Resolver el ruido empieza en lo individual. Si bajo el volumen de mi música, si evito tocar bocina innecesariamente, si no acelero mi motor como si estuviera en una pista, ya estoy colocando mi pieza en el rompecabezas del orden. Después viene lo colectivo, con campañas permanentes de educación, con sanciones reales y con políticas públicas que hagan cumplir las normas. Pero nada de eso funcionará si cada ciudadano no asume primero su responsabilidad.
No debemos olvidar que las ciudades más habitables del mundo no son las que tienen más edificios ni más carreteras, sino las que han logrado crear entornos tranquilos donde se pueda convivir sin sobresalto. Lograrlo no es imposible, pero requiere un cambio profundo en nuestra mentalidad.
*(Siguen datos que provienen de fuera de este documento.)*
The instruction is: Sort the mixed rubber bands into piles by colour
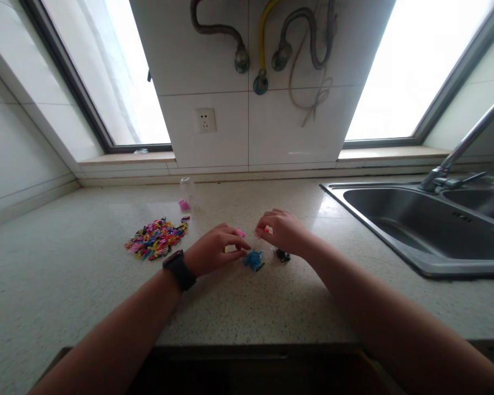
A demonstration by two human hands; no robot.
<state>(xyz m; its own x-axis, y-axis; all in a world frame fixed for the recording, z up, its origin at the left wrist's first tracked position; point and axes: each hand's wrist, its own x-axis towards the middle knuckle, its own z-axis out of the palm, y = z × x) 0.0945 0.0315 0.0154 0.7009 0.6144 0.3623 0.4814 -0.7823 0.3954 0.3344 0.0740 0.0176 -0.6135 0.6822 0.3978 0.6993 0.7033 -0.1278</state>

El ruido es un espejo de lo que somos como sociedad. Nos muestra impacientes, intolerantes y poco conscientes del otro. Mientras más bulla hacemos afuera, más confirmamos que dentro de nosotros reina el desorden. Si queremos ciudades más humanas, necesitamos empezar a callar un poco, a escuchar más, a respetar el espacio del silencio.
La ciudad que soñamos no será la más moderna ni la más llena de luces, sino aquella en la que se pueda descansar, conversar y caminar sin sentirse agredido por el estruendo. El ruido no es una condena inevitable, es una decisión colectiva. La pregunta entonces no es por qué vivimos con tanto ruido. La verdadera pregunta es cuándo vamos a decidir bajar el volumen interior para empezar a construir una ciudad donde el silencio también tenga un lugar.